◆ Exercise requirements
Reading down the listing below, count the lines where the word "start" shows up, then give only that count.

*** Material provided ***

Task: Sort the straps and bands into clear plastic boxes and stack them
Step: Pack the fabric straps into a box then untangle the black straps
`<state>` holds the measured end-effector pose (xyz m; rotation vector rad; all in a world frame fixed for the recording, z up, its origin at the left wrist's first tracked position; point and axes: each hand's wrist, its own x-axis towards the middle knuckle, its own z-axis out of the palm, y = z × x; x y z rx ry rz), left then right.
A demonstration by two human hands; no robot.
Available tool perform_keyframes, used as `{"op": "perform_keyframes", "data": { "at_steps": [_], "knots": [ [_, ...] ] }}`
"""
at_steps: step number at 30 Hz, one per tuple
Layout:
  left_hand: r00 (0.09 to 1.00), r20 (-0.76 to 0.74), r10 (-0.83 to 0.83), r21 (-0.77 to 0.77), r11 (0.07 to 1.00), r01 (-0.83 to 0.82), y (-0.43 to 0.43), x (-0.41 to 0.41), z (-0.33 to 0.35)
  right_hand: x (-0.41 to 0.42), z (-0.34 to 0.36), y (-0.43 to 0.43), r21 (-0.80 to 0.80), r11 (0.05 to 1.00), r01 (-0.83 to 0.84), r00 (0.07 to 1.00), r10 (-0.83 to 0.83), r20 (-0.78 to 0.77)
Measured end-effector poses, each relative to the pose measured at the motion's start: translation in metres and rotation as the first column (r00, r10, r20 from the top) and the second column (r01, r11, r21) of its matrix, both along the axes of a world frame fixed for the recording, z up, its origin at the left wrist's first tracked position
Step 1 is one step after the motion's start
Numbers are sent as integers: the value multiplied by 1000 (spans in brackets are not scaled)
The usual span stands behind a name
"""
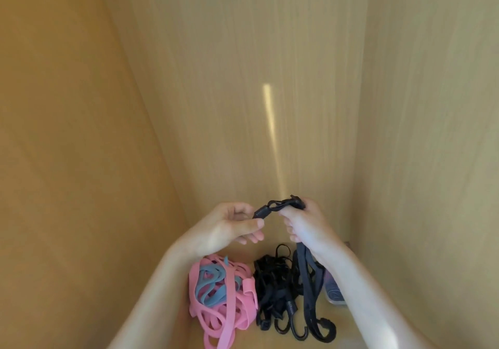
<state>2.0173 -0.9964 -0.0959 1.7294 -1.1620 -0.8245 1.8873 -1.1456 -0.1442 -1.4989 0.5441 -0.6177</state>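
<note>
My right hand (305, 227) grips a bundle of dark flat straps (307, 281) that hang down from its fist, their hooked ends (278, 205) sticking out toward my left hand. My left hand (232, 227) hovers palm-up just left of those hooks, fingers loosely curled, thumb close to a hook but holding nothing that I can see. Below the hands lies a heap of pink bands mixed with blue ones (218, 297). Beside it to the right sits a tangle of black hooked cords (278, 292). No clear plastic box is in view.
Wooden panels (243, 78) close in on the left, back and right like the inside of a cabinet. A purple-grey patterned item (334, 289) peeks out behind my right forearm at the lower right.
</note>
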Motion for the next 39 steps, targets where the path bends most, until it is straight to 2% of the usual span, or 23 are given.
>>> {"op": "perform_keyframes", "data": {
  "at_steps": [3, 7, 9, 12, 14, 18, 22, 26, 28, 32, 34, 37, 39],
  "knots": [
    [996, 92, -22, 16, 1000, 21, -5, -2, 0, 2, 2, 5, -187, 982, -37, 997, 23, -79],
    [996, 89, 30, -31, 999, -27, -8, 4, -5, -2, 1, 4, -215, 975, -56, 995, 36, -97],
    [995, 6, 95, -102, 990, -94, -10, 6, -8, -5, -1, 3, -221, 971, -86, 989, 57, -133],
    [977, -150, 153, -187, 966, -180, -10, 10, -12, -10, -4, 5, -102, 985, -137, 985, 125, -123],
    [964, -190, 186, -213, 951, -225, -10, 10, -15, -14, -3, 9, -20, 983, -184, 981, 182, -72],
    [947, -104, 302, -252, 913, -319, -14, 7, -24, -15, -4, 30, 165, 947, -275, 961, 271, 45],
    [903, -29, 429, -292, 860, -418, -18, 4, -29, -14, -12, 47, 363, 885, -294, 952, 234, 199],
    [847, 95, 522, -308, 825, -474, -20, 0, -36, -10, -18, 53, 388, 893, -229, 952, 122, 280],
    [835, 87, 544, -305, 812, -498, -23, -5, -40, -4, -19, 59, 336, 926, -172, 949, 65, 308],
    [829, -3, 560, -306, 788, -534, -25, -11, -41, 0, -28, 63, 196, 980, -31, 953, -30, 303],
    [850, -110, 515, -295, 800, -522, -25, -14, -38, -1, -30, 61, 191, 982, 6, 956, -62, 288],
    [857, -341, 385, -302, 819, -488, -25, -18, -33, -3, -28, 54, 317, 942, -108, 948, 2, 317],
    [850, -456, 265, -310, 848, -431, -25, -19, -30, -6, -26, 44, 299, 934, -197, 959, 120, 257]
  ]
}}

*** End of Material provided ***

◆ Expected output
2